SCHOONER LOADED WITH STONE GOES DOWN OFF DELAWARE BREAKWATER.

Delaware Breakwater, Del., Sept. 16. -- The southern storm which had been coming up the Atlantic Coast for several days struck the Delaware capes early this morning with almost volcanic force, and as a result at least five lives were lost. The storm lasted from 3 a.m. until 7 a.m. The wind reached a maximum velocity of eighty miles an hour and the rain fell in torrents.
The most serious accident reported was that which befell the schooner Hattie A. Marsh, whose captain, J. B. MEHAFFEY, and four members of the crew were drowned. The Marsh hailed from New London, Conn., and was bound from Painters' Point, Me., for Philadelphia, with a cargo of paving stones. She was caught in the terrific windstorm outside the new stone breakwater. The captain tried to reach the harbor of refuge, but before he could do so the vessel had to anchor and try to ride out the storm. Her anchors, however, did not hold, and the schooner with her dead weight of stone, was dashed on the rocks of the harbor of refuge.

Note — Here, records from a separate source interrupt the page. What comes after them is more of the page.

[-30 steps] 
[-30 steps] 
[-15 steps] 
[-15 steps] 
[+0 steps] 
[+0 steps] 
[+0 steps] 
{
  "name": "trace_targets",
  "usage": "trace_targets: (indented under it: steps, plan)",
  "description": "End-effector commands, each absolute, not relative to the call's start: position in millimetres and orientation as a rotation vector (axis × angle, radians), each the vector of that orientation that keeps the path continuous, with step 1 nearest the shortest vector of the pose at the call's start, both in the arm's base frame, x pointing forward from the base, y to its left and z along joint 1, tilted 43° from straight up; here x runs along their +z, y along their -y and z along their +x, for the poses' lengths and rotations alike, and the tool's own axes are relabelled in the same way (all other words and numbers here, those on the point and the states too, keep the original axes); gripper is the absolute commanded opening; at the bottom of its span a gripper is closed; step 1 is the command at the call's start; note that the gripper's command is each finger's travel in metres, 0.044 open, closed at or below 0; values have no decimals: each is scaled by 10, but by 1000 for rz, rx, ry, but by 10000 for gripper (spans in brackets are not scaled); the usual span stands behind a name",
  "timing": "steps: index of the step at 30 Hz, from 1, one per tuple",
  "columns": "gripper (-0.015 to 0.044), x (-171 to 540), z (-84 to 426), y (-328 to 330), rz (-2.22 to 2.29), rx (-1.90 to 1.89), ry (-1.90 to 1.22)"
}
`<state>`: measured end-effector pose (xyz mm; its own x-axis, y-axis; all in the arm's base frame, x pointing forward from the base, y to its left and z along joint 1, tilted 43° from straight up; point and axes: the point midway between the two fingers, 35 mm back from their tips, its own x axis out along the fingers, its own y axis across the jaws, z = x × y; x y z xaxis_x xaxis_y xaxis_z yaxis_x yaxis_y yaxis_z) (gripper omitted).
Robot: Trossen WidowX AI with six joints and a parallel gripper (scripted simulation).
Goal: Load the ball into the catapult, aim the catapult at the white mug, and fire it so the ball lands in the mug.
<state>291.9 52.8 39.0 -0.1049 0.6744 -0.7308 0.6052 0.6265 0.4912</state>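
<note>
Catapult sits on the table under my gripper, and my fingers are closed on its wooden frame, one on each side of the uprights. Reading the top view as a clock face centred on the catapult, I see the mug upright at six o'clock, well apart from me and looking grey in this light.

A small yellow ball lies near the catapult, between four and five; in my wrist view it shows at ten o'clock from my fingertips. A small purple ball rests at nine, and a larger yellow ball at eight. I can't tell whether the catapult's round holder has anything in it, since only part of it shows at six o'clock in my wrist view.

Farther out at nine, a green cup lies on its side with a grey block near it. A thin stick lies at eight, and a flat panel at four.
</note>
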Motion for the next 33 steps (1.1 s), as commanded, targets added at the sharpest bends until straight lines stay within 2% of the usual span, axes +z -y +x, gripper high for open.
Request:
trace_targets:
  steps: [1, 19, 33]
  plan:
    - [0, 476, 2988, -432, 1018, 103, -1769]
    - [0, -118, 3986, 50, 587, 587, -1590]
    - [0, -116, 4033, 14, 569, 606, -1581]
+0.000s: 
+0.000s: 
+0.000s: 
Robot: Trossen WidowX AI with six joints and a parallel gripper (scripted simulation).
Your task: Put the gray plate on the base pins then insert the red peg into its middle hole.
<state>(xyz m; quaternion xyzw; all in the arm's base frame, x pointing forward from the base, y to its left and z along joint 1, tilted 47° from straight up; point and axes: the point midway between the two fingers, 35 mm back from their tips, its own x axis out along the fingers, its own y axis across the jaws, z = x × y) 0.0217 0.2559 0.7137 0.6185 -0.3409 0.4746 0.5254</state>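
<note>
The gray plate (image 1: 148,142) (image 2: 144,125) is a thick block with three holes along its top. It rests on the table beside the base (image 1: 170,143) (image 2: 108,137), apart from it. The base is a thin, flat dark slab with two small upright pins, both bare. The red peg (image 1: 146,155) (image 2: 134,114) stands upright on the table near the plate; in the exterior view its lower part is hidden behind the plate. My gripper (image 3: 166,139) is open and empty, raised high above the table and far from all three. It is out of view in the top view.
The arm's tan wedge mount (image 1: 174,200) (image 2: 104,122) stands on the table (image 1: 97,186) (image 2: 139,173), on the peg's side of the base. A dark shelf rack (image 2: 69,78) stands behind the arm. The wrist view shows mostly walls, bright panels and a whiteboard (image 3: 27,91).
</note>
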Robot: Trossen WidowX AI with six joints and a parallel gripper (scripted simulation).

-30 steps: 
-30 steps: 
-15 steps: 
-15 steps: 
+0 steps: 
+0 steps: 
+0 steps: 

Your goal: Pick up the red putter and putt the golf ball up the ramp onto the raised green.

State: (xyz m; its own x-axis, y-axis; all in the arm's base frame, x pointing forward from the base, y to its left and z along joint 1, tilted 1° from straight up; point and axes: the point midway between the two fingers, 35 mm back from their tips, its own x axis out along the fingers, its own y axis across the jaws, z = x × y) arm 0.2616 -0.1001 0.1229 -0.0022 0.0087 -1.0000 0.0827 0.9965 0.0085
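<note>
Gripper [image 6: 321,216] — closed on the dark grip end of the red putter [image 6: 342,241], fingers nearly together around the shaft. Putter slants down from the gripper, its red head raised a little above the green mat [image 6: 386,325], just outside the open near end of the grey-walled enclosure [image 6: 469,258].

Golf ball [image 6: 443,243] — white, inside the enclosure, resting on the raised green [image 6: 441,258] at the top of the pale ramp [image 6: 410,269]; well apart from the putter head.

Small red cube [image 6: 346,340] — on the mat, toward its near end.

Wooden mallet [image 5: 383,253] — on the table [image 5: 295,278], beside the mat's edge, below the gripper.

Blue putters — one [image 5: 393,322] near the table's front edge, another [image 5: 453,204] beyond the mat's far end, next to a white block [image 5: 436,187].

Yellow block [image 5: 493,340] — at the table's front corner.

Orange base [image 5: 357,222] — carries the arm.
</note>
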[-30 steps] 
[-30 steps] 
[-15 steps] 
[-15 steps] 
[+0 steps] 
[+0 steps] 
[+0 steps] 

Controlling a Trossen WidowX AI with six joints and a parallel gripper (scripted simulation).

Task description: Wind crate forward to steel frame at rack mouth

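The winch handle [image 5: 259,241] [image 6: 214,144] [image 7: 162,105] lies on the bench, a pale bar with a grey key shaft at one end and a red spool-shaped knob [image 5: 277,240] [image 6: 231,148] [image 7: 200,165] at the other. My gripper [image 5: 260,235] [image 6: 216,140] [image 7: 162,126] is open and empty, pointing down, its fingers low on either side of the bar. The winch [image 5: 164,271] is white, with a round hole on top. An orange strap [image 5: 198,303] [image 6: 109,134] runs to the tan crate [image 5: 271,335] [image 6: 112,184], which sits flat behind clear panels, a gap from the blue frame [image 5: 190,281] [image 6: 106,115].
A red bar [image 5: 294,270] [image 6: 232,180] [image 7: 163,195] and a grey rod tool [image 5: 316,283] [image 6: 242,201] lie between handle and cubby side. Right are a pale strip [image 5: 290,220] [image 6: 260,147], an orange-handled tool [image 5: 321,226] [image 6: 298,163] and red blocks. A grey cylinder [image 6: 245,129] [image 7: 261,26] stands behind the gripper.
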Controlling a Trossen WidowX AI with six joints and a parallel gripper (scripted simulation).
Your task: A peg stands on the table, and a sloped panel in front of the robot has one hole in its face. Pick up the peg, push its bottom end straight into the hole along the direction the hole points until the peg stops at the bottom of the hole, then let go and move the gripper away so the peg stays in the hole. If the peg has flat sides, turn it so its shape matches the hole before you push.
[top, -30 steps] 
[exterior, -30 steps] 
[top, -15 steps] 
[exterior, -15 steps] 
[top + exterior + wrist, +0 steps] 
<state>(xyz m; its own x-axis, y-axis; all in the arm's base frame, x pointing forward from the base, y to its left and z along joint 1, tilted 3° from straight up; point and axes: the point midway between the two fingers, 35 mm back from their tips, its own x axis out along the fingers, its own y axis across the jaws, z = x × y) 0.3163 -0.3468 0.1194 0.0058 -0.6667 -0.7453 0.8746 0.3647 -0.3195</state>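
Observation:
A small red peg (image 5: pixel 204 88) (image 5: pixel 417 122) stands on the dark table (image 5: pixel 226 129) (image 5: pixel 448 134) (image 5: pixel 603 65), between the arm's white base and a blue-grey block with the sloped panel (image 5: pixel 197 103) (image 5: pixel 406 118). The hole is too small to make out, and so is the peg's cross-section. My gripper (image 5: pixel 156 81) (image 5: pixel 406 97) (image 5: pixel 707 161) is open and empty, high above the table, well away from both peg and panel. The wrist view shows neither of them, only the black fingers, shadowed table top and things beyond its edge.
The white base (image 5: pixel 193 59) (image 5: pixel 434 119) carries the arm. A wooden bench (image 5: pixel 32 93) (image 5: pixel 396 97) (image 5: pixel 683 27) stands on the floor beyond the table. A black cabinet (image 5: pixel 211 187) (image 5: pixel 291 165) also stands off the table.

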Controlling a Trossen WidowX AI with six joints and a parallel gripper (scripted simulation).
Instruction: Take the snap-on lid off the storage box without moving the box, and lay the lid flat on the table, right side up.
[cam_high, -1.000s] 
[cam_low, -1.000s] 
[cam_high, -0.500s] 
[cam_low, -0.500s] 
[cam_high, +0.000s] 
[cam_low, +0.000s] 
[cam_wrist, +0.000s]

The steam pilot boat Philadelphia went to the rescue, but only succeeded in saving the mate, NORMAN CAMPBELL, and one seaman. Captain MEHAFFEY and the four other sailors were lost in the fury of the lashing waves. The rescued men were taken to the Lewes Lifesaving Station and cared for. They were in an exhausted condition when picked up.
In the old harbor southwest of the maritime reporting station three schooners dragged their anchors and come in collision. They were the Emily F. Northam, Adeline Townsend and Sea Bird. The Sea Bird, which was a two-masted vessel, sank, and her crew was rescued and landed on the point of Cape Henlopen. The men were cared for at the life saving station. The Northam had her jibboom carried away and her yawl stove. The Townsend lost her headgear and jibboom.
The barges Elmwood, Gilberton and Kalmia, laden with coal, from Philadelphia for Eastern points, were sunk in Delaware Bay westward of the Brown Shoal. Their crews were rescued by the tug Tamaqua, which was towing the barges. The tug Spartan, which was towing the coal barges Tiverton and Hammond and an unknown barge, is reported to have sunk. The barges are anchored at Bear Shoal. There are no tidings of the Spartan's crew.
It is reported that three coal barges were sunk on the ocean off the capes and that their crews are probably lost.
An unknown bark is anchored off Ocean City, Md., with distress signals in her rigging. The pilot boat Philadelphia has gone to her assistance. The barge Marcus Hook from Philadelphia for New York, was almost wrecked. She dragged her anchors and was just drifting into danger when tugs saved her and towed the vessel to safe anchorage.
Considerable minor damage was done to the breakwater.
The harbor of refuge, East End Light, and the day mark on the breakwater were carried away. Some of the piling at the reporting station was washed away and the telegraph line was down all day.
The fury of the storm was also felt at Lewes, near here. Many trees were blown down and chimneys damaged. The smokestack of the city power house fell and considerably damaged the buildings.